I very often hear pond owners say “Well, I think I’ll just try putting 3 grass carp in my pond and see how they do. I can always add more.” My response is, “Yes, and you can put 3 cows on 20 acres of waist high Johnson grass. They will graze all day and all night but you can’t tell where they have been.” My point is that you have to stock the fish at a high enough density so that their consumption exceeds the growth rate of the plants.

The number of grass carp required to control weed problems vary depending on the degree of weed infestation, kind of weed, size of the lake, depth of the lake, and region of the country. A number of different approaches have been used to determine the appropriate number of carp to stock. It is recommended that pond owners contact a fisheries professional and have them determine the type of plants present, the degree of infestation, and recommend a stocking rate.

It takes time for grass carp to bring a weed problem under control. Weeds may or may not be controlled at the end of the first growing season. The general rule of thumb for ponds is to stock enough grass carp to control the weeds in one or two seasons, but not so many that they completely eliminate all vegetation in a short period of time.

In most situations where weeds have already become a problem, 5 to 10 grass carp per surface acre will achieve weed control. In severely weed-choked cases, higher rates of 15 to 20 grass carp per acre may be necessary to attain control. In some cases, it is sometimes more effective to treat the pond with a herbicide first, and then stock moderate numbers of grass carp for weed maintenance. In ponds with largemouth bass present, grass carp for stocking should be 9 to 12 inches long to avoid being eaten by the bass. Approximately 5 to 6 years after initially stocking grass carp, restocking may be necessary to maintain control since some will die of natural causes or be lost to bird or predation by otters. Also, carp are less effective when they are older.

The older carp that remain in the lake can reach weights of 10 to 20 lbs and will consume fish feed if an automatic feeder is being used to feed bluegill.
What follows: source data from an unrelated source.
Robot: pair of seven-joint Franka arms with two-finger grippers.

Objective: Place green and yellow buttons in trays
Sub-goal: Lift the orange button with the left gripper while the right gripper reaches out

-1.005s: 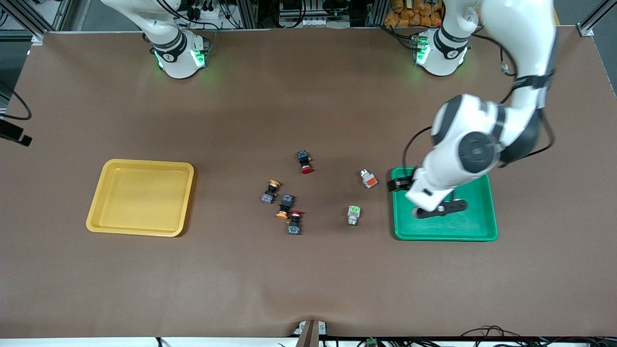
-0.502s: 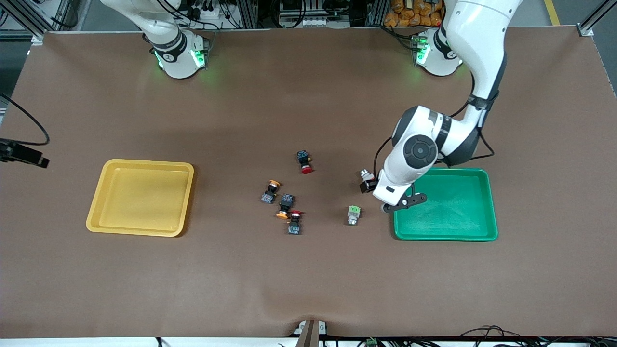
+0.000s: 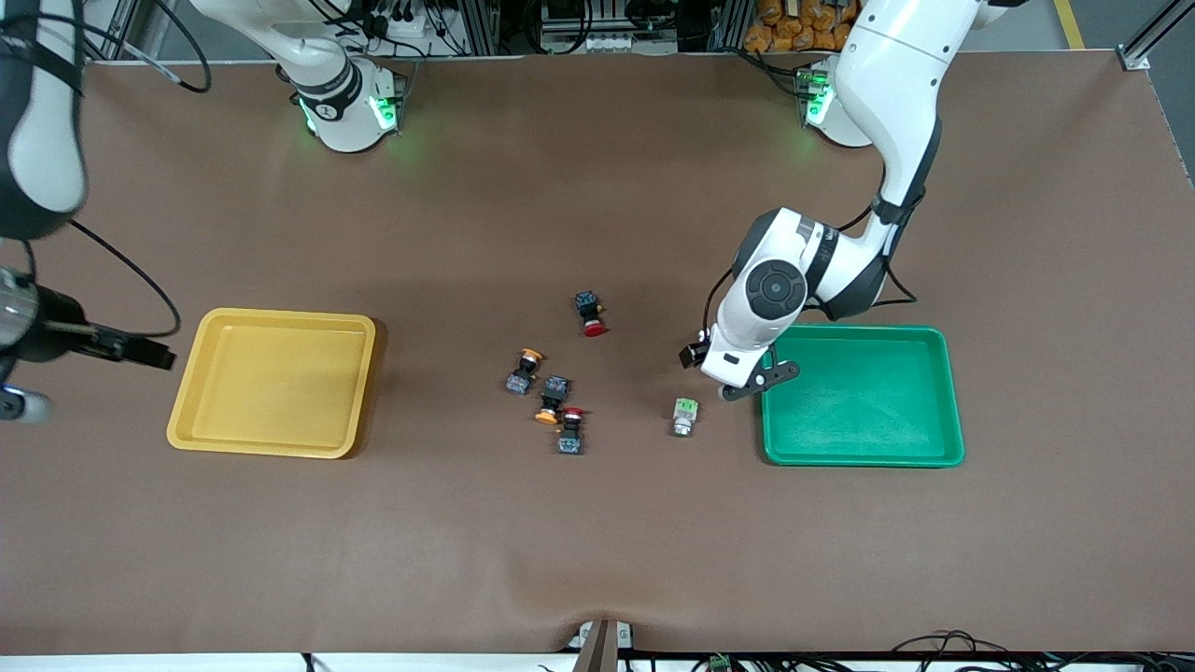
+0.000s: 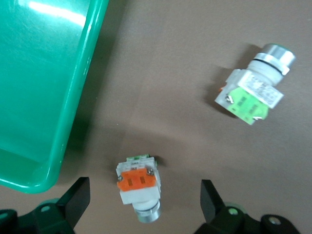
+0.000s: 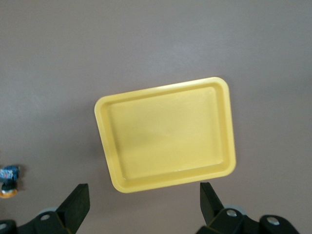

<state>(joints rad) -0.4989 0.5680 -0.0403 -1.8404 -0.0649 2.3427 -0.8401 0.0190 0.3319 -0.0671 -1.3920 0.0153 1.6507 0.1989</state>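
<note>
The green tray [image 3: 859, 397] lies toward the left arm's end of the table, the yellow tray [image 3: 273, 381] toward the right arm's end. My left gripper [image 4: 144, 190] hangs open just beside the green tray [image 4: 34, 73], its fingers on either side of a white-grey button with an orange block [image 4: 139, 187], not touching it. A white-grey button with a green block [image 3: 685, 415] lies close by, nearer the front camera. Two yellow-capped buttons [image 3: 525, 371] [image 3: 551, 399] sit mid-table. My right gripper [image 5: 144, 195] is open and empty, high above the table beside the yellow tray [image 5: 165, 134].
Two black-bodied switches with red caps [image 3: 590, 313] [image 3: 570, 429] lie among the mid-table cluster. Both trays hold nothing. The right arm's big links [image 3: 37, 112] fill the edge of the front view next to the yellow tray.
My left arm swung off the green tray toward the middle and now hangs over the orange-block button. My right arm came into the front view beside the yellow tray.
</note>
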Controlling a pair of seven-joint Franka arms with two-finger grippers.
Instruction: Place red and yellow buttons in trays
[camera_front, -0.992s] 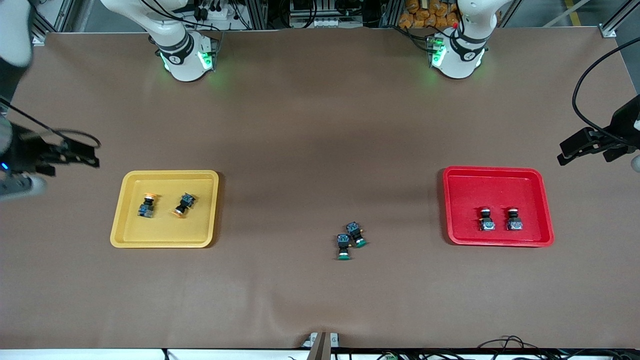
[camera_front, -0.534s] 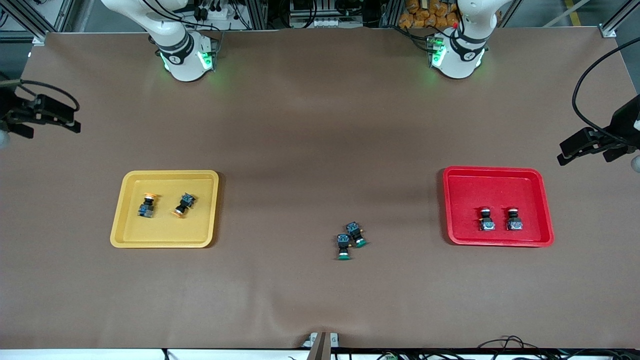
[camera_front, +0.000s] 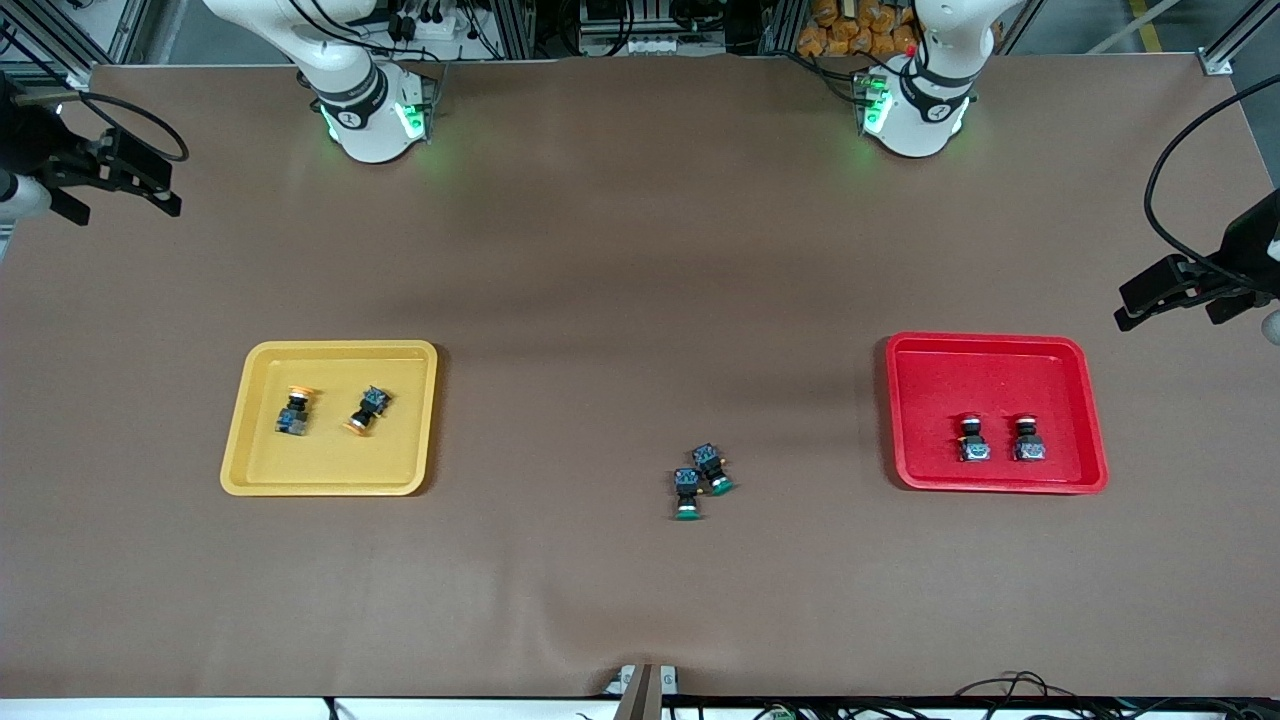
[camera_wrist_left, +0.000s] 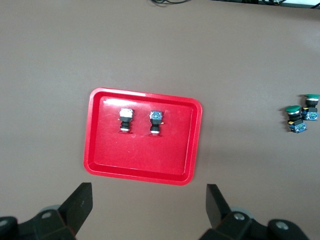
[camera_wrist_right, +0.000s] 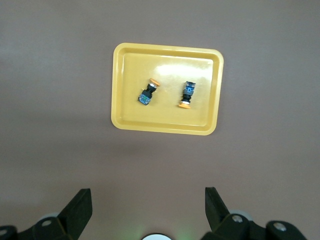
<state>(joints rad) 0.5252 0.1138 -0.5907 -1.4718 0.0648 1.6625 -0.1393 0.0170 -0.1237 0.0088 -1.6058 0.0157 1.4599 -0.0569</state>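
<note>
The yellow tray (camera_front: 255, 470) holds two yellow-capped buttons (camera_front: 293, 411) (camera_front: 366, 409); it also shows in the right wrist view (camera_wrist_right: 125, 120) with both buttons (camera_wrist_right: 147, 94) (camera_wrist_right: 187, 93). The red tray (camera_front: 920, 370) holds two red-capped buttons (camera_front: 973, 440) (camera_front: 1028, 440); it also shows in the left wrist view (camera_wrist_left: 100, 165) with both buttons (camera_wrist_left: 125, 119) (camera_wrist_left: 156, 122). My right gripper (camera_front: 125, 195) is open and empty, high over the table edge at the right arm's end. My left gripper (camera_front: 1150, 298) is open and empty, high over the table's edge at the left arm's end.
Two green-capped switches (camera_front: 698, 483) lie together on the brown mat between the trays, nearer the front camera; they show in the left wrist view (camera_wrist_left: 301, 113). The arm bases (camera_front: 372, 120) (camera_front: 910, 115) stand along the table's back edge.
My right gripper has risen and drawn back from beside the yellow tray toward the table's corner at its own end. The left arm has not moved. The buttons lie as before.
</note>
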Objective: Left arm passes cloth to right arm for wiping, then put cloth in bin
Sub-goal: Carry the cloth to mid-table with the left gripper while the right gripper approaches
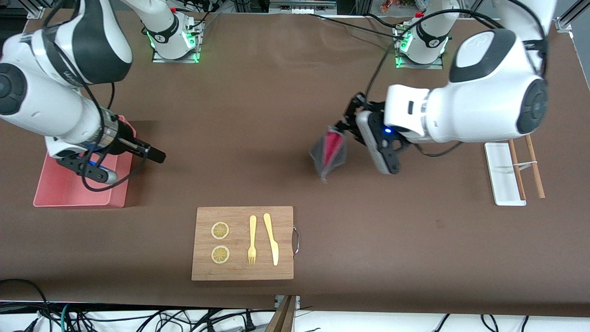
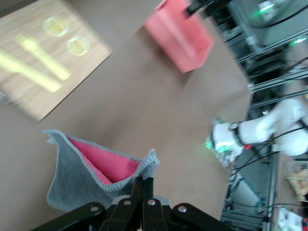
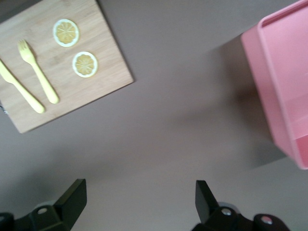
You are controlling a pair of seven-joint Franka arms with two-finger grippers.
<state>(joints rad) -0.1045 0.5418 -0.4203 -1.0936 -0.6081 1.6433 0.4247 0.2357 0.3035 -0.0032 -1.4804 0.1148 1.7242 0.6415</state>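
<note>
The left end effector [image 1: 345, 125] is clenched on one edge of the cloth [image 1: 330, 152], which hangs folded above the bare table [image 1: 258, 115], at about one o'clock from the cutting board [image 1: 243, 243]. The right end effector [image 1: 159, 156] waits released beside the bin [image 1: 73, 189].

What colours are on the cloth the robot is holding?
The cloth is grey outside and pink-red inside, folded in the left gripper. The left wrist view shows it best.

Brown table [image 1: 295, 152], bearing a pink bin [image 1: 73, 191] at the right arm's end, a wooden cutting board [image 1: 243, 244] nearest the front camera, a white tray [image 1: 502, 173] beside chopsticks [image 1: 534, 166] at the left arm's end
</note>
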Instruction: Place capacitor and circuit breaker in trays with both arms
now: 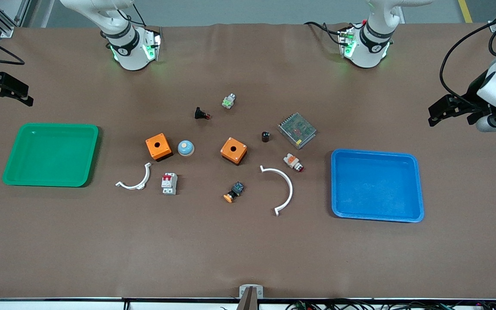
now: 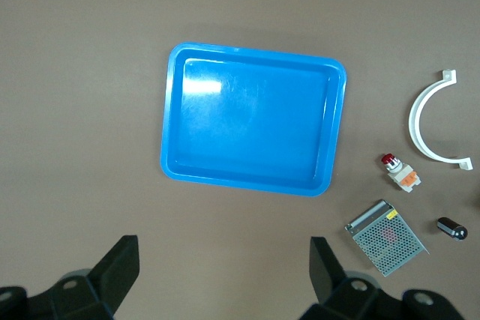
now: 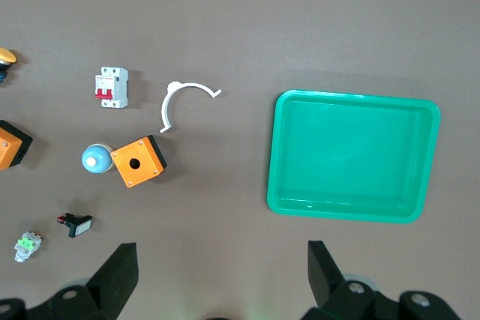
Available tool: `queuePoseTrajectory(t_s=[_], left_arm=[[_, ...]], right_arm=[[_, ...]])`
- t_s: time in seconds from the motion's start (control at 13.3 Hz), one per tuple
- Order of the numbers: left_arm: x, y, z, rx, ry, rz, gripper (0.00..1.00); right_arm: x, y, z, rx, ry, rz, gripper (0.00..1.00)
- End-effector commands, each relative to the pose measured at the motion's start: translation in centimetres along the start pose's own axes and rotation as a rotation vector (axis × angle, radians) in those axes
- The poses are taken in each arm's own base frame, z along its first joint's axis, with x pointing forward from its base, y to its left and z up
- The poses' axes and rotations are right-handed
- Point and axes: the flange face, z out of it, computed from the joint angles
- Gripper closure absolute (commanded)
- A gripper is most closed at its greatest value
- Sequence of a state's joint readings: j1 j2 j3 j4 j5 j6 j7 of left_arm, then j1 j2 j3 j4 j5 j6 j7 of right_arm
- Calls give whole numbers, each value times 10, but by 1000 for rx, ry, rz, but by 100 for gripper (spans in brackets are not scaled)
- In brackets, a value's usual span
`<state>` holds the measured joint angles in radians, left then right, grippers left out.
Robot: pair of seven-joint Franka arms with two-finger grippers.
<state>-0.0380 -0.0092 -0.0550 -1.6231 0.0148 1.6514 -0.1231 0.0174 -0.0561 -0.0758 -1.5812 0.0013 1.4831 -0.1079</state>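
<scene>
The capacitor [image 1: 265, 137] [image 2: 452, 228], a tiny black cylinder, stands on the brown table beside a metal mesh box [image 1: 297, 130]. The circuit breaker [image 1: 169, 184] [image 3: 111, 88], white-grey with red levers, lies nearer the front camera than an orange box [image 1: 158, 147]. My left gripper [image 1: 435, 114] [image 2: 225, 267] hangs open and holds nothing, over the table's left arm end, apart from the blue tray [image 1: 377, 185] [image 2: 251, 125]. My right gripper [image 1: 26, 97] [image 3: 223, 267] hangs open with nothing in it over the right arm's end, by the green tray [image 1: 52, 154] [image 3: 352, 155].
Loose parts lie between the trays: a second orange box [image 1: 233, 150], a blue-white dome [image 1: 185, 148], a black part with a red tip [image 1: 201, 113], a green-white part [image 1: 228, 101], a white-orange push button [image 1: 293, 162], a yellow-capped button [image 1: 234, 192] and two white arcs [image 1: 135, 180] [image 1: 283, 189].
</scene>
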Motion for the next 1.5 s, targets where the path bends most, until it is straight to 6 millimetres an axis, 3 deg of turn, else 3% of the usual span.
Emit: queuePoseTrajectory(t_s=[0.0, 0.3, 0.38, 0.75, 1.12, 1.35, 1.43], left_arm=[[2, 0, -6, -3, -1, 20, 0], [4, 10, -1, -30, -13, 10, 0], [4, 28, 5, -42, -27, 13, 0], [-6, 170, 80, -4, -146, -43, 0], [-44, 296, 159, 30, -209, -55, 0], [-64, 362, 201, 5, -167, -158, 0], [-69, 380, 215, -15, -148, -192, 0]], right_arm=[[-9, -1, -3, 17, 6, 2, 0], [-9, 0, -3, 17, 6, 2, 0], [-8, 0, -3, 16, 4, 2, 0], [-9, 1, -4, 15, -2, 5, 0], [-9, 2, -9, 3, 7, 2, 0], [-8, 2, -20, 0, 33, 6, 0], [-4, 4, -15, 0, 25, 5, 0]])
I have seen many methods used to remove these larger fish such as bow and arrow, 22 rifle or shotgun. However one of the best ways is by angling.

Russell Thornberry, editor of BUCKMASTER MAGAZINE, likes to catch large grass carp on a fly rod. Like any good fly fisherman Russell tries to “match the hatch.” To create a fly that looks like a fish pellet, he takes a piece of cork from a wine bottle and trims it to the size of a fish food pellet. He then burns a hole through the cork with a hot needle and forces a small hook through the cork. He also ties a fly the size of a pellet out of spun deer hair. I have also seen pond owners take a pellet and use a drop of superglue to attach a pellet to the hook.

Throw out a few malt cups of feed and wait for the amur to surface. As they swim at the surface and begin to suck in the feed, toss your pellet fly a couple of feet in front of the amur and hang on. Don’t try to horse them since these are strong swimmers. Take your time, enjoy the fight and wear them down.

Once you land the fish don’t discard them. Grass carp are excellent table fare. They have firm white-textured flesh and are delicious to eat. Dr. Tom Lovell, Professor Emeritus at Auburn University’s Department of Fisheries conducted a number of taste test comparing grass carp to largemouth bass, catfish and rainbow trout. All fish were prepared in the same manner and presented to a panel of evaluators. “In almost every test grass carp ranked in the top two. This was a big surprise to a lot of people, according to Lovell. Don’t throw those grass carp away; they may be the best fish you never ate.